Le "CAHIER des LECTURES MCX" constitue un des moyens d'action privilégiés par le Programme Européen Modélisation de la Complexité depuis 1991-92.

Il exprime le projet de veille épistémologique que nous proposons, tout en rendant visible la progressive constitution d'une bibliothèque des sciences de la complexité qui se construit dans les cultures contemporaines.

Il ne s'agit pas ici de reproduire le prospectus de présentation ou le résumé établi par les éditeurs, mais de proposer des regards à la fois critiques et constructifs sur des textes qui peuvent et doivent intéresser chercheurs scientifiques et responsables d'organisations attentifs à la complexité de leurs initiatives.

On souhaite que cette veille devienne de plus en plus une entreprise collective, chacun pouvant bien sûr proposer un regard "différent" sur un ouvrage déjà introduit, et mieux encore, faire part de ses propres attentions.
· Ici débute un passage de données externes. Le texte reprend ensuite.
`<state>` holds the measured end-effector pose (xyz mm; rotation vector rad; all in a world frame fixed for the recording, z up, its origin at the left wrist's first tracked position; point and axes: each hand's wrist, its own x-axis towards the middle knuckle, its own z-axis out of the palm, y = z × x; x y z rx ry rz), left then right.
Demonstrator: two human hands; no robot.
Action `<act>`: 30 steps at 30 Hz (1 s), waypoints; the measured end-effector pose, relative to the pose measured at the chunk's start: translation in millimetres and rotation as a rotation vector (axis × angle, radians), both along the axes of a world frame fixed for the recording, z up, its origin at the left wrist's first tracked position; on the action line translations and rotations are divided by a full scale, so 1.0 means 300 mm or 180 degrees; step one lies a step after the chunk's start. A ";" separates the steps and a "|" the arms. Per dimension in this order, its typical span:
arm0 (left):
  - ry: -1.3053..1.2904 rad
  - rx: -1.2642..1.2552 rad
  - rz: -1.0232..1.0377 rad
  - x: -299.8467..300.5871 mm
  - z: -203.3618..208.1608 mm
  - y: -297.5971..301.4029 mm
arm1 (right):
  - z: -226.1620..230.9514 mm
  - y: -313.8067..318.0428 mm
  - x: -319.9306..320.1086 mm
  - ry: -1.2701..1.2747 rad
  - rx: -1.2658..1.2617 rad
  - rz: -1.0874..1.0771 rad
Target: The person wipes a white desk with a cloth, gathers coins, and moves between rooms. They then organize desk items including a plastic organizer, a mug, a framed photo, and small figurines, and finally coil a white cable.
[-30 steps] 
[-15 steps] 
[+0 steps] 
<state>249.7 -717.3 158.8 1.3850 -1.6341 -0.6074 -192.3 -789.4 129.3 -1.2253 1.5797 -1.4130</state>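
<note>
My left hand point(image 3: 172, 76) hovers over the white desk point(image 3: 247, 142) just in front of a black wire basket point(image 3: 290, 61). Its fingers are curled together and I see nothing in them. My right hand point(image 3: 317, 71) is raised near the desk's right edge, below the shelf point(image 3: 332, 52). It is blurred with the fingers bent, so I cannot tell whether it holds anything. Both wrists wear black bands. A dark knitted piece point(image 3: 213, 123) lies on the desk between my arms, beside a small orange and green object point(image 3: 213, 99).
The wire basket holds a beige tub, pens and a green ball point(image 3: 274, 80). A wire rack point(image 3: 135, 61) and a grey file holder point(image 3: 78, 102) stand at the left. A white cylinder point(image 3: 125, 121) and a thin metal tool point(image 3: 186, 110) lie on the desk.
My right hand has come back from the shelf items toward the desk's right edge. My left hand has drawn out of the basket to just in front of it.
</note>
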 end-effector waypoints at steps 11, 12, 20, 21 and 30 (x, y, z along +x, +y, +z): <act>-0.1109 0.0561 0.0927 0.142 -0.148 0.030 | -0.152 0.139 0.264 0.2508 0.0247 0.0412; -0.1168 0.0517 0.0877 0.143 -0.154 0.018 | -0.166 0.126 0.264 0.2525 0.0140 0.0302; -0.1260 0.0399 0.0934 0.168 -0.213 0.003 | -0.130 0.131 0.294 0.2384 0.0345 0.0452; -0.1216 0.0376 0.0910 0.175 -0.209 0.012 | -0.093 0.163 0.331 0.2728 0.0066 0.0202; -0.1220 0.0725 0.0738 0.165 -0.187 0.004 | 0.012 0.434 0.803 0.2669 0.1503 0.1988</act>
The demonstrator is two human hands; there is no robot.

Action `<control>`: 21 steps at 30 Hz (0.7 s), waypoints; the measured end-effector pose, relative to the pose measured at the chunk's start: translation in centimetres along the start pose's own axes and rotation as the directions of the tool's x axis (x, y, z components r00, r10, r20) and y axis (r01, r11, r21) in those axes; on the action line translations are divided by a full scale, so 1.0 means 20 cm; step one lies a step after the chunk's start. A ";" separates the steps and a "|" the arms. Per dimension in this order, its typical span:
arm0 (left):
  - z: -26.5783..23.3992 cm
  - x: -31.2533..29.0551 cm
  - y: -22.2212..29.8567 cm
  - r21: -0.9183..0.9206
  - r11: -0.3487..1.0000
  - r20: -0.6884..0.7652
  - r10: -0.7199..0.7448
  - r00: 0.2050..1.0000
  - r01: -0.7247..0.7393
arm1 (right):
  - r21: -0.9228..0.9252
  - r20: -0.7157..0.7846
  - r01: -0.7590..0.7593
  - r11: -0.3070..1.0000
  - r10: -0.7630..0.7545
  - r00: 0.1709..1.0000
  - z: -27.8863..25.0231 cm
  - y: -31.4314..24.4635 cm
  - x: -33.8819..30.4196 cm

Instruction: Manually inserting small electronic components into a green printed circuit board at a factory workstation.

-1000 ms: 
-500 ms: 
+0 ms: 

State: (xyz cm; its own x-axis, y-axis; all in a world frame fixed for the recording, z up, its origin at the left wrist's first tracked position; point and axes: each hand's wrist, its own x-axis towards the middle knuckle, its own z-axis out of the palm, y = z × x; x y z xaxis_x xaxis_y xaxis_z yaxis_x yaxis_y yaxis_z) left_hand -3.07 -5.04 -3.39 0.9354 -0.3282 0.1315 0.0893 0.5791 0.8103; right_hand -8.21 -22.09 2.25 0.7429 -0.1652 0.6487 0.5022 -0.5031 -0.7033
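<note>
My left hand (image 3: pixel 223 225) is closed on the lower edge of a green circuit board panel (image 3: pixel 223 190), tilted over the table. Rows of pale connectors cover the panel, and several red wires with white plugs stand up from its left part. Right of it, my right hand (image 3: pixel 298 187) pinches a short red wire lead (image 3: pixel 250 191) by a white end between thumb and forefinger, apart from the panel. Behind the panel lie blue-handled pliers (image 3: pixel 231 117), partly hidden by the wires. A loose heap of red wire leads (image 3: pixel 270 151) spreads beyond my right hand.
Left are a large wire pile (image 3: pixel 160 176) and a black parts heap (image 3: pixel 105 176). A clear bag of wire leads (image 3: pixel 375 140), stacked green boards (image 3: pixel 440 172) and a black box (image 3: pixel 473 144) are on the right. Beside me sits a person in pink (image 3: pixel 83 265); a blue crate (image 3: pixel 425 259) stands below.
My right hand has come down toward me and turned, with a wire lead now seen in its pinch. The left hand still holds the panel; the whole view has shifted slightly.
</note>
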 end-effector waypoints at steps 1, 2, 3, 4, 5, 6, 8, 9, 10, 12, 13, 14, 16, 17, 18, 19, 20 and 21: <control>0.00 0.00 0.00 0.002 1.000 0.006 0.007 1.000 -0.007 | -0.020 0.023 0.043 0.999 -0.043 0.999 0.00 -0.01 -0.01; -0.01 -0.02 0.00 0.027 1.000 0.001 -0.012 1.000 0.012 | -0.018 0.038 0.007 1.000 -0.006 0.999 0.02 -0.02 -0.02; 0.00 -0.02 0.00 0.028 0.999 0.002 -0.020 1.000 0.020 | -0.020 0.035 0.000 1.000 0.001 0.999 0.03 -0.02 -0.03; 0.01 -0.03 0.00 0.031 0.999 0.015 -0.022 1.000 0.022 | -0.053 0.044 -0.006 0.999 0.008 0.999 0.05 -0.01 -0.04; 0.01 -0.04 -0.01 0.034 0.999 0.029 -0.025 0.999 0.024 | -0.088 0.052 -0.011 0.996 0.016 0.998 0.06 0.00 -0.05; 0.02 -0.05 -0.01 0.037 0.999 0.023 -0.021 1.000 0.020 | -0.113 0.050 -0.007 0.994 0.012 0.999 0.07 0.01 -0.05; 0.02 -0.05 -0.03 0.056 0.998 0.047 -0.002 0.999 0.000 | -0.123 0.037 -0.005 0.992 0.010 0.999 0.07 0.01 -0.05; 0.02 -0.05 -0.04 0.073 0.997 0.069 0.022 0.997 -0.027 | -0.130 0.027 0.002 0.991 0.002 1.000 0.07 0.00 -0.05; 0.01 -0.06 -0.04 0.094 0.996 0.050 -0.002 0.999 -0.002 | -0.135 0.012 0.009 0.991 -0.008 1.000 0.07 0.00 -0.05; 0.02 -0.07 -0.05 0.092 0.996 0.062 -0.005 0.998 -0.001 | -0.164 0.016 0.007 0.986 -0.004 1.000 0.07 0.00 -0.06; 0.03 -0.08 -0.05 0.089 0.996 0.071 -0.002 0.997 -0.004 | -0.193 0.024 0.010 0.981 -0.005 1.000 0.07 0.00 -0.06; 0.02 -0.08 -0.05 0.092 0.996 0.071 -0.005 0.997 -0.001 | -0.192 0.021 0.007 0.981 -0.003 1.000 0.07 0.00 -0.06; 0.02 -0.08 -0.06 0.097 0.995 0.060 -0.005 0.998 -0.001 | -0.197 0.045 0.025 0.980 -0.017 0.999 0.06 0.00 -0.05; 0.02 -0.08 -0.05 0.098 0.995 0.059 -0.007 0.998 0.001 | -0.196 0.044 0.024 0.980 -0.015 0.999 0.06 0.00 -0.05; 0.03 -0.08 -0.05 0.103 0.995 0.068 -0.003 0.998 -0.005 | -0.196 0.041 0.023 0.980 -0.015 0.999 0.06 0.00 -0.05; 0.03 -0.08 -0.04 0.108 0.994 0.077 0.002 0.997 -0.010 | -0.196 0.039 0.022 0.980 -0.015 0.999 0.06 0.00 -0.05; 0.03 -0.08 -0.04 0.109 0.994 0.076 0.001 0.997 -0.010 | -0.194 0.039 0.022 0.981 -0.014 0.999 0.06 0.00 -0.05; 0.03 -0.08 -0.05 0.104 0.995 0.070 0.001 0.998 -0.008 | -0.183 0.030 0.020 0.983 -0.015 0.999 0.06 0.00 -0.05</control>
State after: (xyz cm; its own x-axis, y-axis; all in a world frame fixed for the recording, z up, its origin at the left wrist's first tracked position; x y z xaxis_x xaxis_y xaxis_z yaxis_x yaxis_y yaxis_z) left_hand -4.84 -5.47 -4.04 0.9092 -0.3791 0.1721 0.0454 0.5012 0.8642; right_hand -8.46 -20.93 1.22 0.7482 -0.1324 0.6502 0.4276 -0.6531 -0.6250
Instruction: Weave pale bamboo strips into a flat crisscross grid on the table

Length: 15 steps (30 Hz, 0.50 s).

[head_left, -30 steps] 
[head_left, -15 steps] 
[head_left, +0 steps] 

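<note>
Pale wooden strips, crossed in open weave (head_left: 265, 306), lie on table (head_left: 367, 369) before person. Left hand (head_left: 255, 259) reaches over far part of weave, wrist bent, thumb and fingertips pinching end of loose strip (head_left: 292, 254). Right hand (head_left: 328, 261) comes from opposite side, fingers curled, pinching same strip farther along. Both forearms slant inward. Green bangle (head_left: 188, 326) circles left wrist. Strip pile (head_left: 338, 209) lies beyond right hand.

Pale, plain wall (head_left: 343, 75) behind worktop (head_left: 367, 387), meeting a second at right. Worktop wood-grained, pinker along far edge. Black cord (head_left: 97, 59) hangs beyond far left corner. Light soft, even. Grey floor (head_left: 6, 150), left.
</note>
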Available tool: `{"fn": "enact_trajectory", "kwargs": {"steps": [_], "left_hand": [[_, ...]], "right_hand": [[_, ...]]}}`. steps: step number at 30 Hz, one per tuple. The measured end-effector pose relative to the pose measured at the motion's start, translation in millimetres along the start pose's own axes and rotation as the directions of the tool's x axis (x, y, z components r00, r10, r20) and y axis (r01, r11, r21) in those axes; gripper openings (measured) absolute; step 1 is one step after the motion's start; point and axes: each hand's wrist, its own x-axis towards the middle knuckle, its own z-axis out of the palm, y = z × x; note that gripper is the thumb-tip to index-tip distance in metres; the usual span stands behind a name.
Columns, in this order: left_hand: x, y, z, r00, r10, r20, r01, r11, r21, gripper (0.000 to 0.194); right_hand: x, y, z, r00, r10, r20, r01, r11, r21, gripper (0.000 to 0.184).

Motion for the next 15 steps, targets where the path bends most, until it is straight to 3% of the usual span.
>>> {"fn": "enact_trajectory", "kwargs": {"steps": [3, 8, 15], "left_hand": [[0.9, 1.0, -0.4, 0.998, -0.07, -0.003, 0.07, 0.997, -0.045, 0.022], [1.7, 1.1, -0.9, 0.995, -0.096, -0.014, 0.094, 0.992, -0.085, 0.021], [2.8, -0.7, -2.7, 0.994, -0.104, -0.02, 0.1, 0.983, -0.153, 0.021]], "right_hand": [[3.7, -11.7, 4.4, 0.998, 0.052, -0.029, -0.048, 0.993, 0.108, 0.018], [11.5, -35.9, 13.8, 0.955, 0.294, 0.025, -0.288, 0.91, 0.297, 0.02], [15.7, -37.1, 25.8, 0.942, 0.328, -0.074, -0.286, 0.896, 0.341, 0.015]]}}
Ceci en jouant de son mieux les règles du jeu de l'inter- et transdisciplinarité. La critique disciplinaire pointue dispose de nombre de publications qui la privilégient ; il s'agit ici d'un autre regard : une veille épistémologique qui privilégie la modélisation de la complexité et la pensée complexe.

La reliance des projets du Programme Européen MCX et de l'Association pour la Pensée Complexe va nous permettre d'activer davantage cet exercice d'intelligence de la complexité, intelligence qui se développe en s'exerçant dans de multiples cultures.